The lines below, from the one holding "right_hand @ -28" through the one holding "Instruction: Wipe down", are to be restated word for word, with all images left out.
^^^^^^^^^^^^^^^^
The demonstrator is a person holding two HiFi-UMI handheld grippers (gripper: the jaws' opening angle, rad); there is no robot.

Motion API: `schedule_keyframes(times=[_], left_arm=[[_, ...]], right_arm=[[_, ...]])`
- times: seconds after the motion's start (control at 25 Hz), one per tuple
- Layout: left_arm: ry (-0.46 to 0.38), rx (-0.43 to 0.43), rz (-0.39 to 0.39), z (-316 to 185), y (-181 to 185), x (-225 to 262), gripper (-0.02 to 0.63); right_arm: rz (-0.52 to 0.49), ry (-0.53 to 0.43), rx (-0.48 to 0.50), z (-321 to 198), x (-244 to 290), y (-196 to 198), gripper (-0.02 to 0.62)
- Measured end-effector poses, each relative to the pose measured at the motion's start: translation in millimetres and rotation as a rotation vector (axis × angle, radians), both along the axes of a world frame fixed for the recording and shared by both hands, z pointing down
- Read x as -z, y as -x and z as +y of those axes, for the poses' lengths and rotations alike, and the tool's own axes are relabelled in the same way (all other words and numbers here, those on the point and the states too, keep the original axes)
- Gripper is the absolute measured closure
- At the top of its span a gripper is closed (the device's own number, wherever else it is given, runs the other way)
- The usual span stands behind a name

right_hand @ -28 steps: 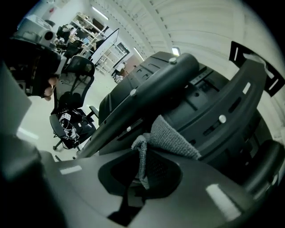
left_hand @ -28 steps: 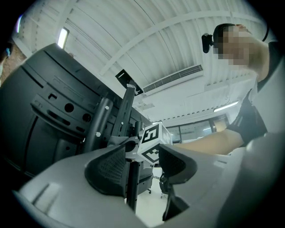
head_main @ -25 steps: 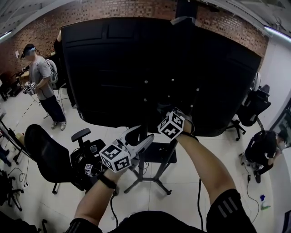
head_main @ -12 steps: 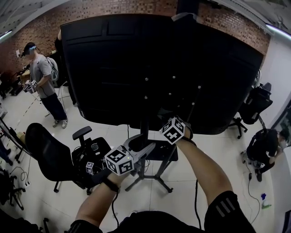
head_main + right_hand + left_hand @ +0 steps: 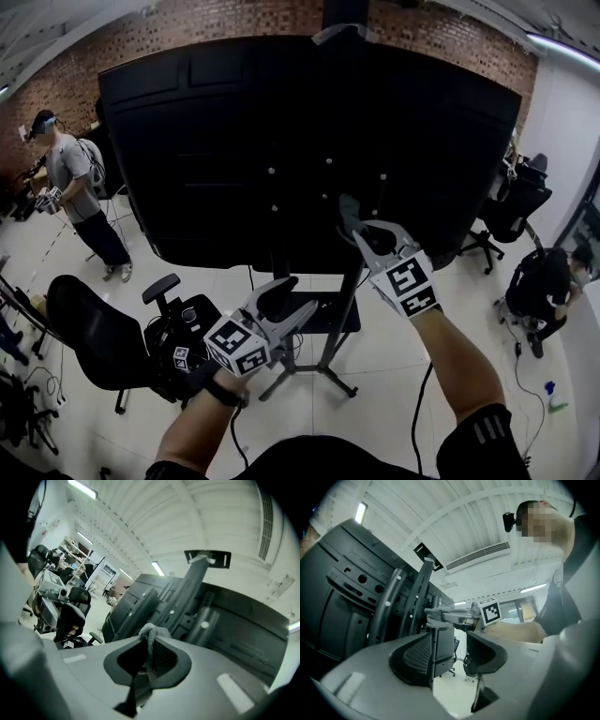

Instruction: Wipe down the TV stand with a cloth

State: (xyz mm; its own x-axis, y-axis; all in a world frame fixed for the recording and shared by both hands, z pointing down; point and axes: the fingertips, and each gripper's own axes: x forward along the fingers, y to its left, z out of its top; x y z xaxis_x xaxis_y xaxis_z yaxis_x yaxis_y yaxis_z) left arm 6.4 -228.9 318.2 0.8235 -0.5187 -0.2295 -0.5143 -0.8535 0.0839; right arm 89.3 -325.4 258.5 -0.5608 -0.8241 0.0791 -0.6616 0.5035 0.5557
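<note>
Well, the right gripper (image 5: 357,228) is up in the middle of the head view, a little to the right. Its jaws are squeezed tight on a small grey cloth (image 5: 347,211), and the cloth pokes out past the tips. The cloth is held up in front of the black back of the big TV (image 5: 225,141), close to the dark bars of the TV stand (image 5: 279,272). I cannot tell if the cloth touches them. The left gripper (image 5: 296,294) is lower down, near the bottom middle of the head view. Its jaws are wide apart and there is nothing between them. It points toward the pole of the stand, just beside it. The legs of the stand sit on the pale floor (image 5: 403,375). A black office chair (image 5: 89,328) is at the lower left. A person (image 5: 75,183) stands at the left edge, and another person (image 5: 539,300) bends low at the right edge.
</note>
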Motion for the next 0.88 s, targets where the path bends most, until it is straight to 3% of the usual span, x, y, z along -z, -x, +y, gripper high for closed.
schedule_keyframes(times=[0.2,0.36,0.88], left_arm=[[-0.047,-0.045,0.003,4.9,-26.6,21.3,0.351],[-0.072,-0.068,-0.005,1.2,-48.8,33.3,0.351],[-0.073,-0.082,-0.049,-6.5,-101.6,33.0,0.351]], right_arm=[[-0.032,-0.157,-0.095,9.9,66.0,-64.7,0.575],[0.004,-0.203,-0.165,-1.8,85.2,-101.4,0.575],[0.060,-0.054,-0.135,-92.4,31.8,-99.2,0.574]])
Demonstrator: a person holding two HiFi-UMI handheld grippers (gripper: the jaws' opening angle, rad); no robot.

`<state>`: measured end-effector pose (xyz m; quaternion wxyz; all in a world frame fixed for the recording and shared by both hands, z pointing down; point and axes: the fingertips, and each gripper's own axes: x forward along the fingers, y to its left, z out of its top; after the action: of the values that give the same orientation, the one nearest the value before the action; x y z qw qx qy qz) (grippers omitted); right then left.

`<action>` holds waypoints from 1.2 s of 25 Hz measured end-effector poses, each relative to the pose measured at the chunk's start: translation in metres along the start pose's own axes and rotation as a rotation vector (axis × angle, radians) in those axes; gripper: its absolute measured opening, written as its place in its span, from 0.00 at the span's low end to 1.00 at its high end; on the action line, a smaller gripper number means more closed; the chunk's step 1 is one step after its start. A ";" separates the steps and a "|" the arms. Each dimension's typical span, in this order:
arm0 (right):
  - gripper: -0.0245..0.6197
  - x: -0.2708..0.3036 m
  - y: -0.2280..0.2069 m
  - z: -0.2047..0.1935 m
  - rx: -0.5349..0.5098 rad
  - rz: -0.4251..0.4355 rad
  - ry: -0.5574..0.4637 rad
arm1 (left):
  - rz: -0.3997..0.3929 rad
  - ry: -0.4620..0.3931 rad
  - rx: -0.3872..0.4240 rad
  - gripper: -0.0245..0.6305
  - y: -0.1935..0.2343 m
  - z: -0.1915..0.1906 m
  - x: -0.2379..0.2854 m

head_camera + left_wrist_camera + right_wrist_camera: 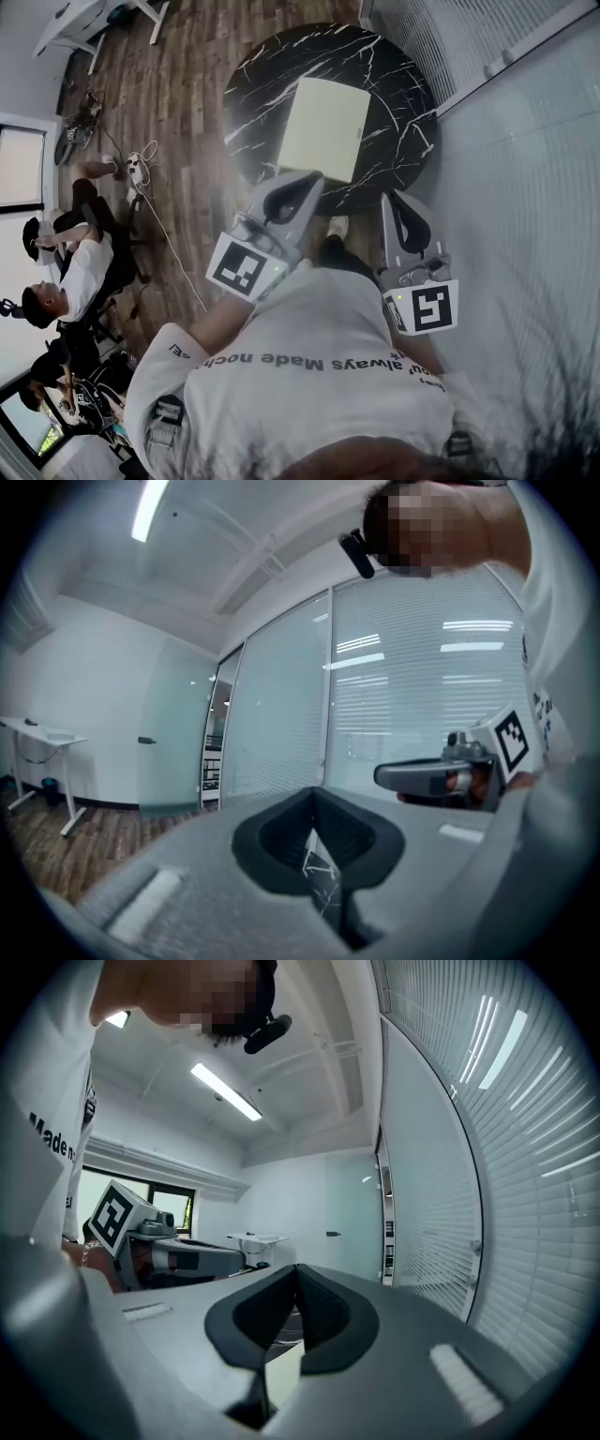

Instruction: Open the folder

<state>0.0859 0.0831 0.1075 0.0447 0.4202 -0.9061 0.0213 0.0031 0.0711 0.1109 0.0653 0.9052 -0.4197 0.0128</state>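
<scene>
Jaws pressed together and holding nothing, the left tool [309, 181] and the right tool [393, 199] are held side by side, roughly level, by a person in a white shirt [309, 375]. Just ahead of their tips lies the folder [326, 128], pale yellow-green, closed and flat on a round black marble table [398, 84]. Its near edge is closer to the left tool. A blinds-covered glass wall [525, 187] runs beside the right tool. On the left tool's side, seated people [66, 272] occupy a wooden floor [187, 84].
</scene>
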 end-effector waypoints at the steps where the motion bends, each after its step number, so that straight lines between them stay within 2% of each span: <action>1: 0.04 0.004 -0.012 0.000 0.001 0.000 0.000 | 0.001 0.002 0.001 0.04 0.003 0.001 0.012; 6: 0.04 0.025 -0.061 0.000 0.009 0.008 0.000 | 0.017 0.016 -0.001 0.04 0.017 0.003 0.062; 10: 0.04 0.039 -0.081 -0.006 0.010 0.037 0.009 | 0.034 0.024 0.003 0.04 0.027 -0.002 0.084; 16: 0.04 0.057 -0.089 -0.003 0.002 0.054 0.015 | 0.053 0.023 0.008 0.04 0.045 0.004 0.093; 23: 0.04 0.087 -0.084 0.010 0.015 0.041 0.010 | 0.033 0.027 0.024 0.04 0.076 0.010 0.093; 30: 0.04 0.107 -0.087 0.000 0.039 0.012 0.039 | 0.025 0.045 0.014 0.04 0.103 -0.006 0.091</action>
<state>0.0840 -0.0544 0.1178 0.0540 0.4152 -0.9069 0.0472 -0.0157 -0.0630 0.1351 0.0684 0.8998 -0.4294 0.0370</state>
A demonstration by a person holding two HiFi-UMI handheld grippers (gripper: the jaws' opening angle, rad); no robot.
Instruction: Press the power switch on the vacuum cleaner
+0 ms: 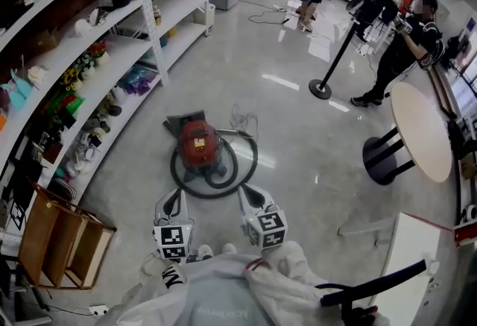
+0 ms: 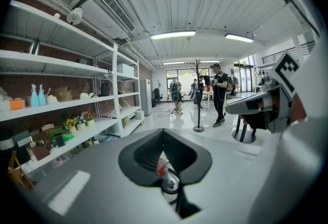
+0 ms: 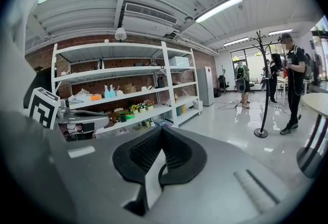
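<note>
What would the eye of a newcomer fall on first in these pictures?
First comes the red vacuum cleaner, on the glossy floor in the middle of the head view and ringed by its dark hose. Just below it hang the left gripper and the right gripper, each with its jaws together and holding nothing. Next come the long white shelves of small items along the left wall.

One red vacuum cleaner point(image 1: 200, 147) on the floor. Two tongs: left tongs point(image 1: 174, 196), right tongs point(image 1: 247, 192). One round bench point(image 1: 421, 130), one coat stand point(image 1: 339, 48), two blue spray bottles point(image 2: 34, 96).
</note>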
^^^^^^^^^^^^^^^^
# Answer space
right_hand @ -28 steps: 
left_hand @ -28 steps: 
head_main @ -25 steps: 
head_main @ -12 steps: 
head_main + right_hand + left_hand @ +0 steps: 

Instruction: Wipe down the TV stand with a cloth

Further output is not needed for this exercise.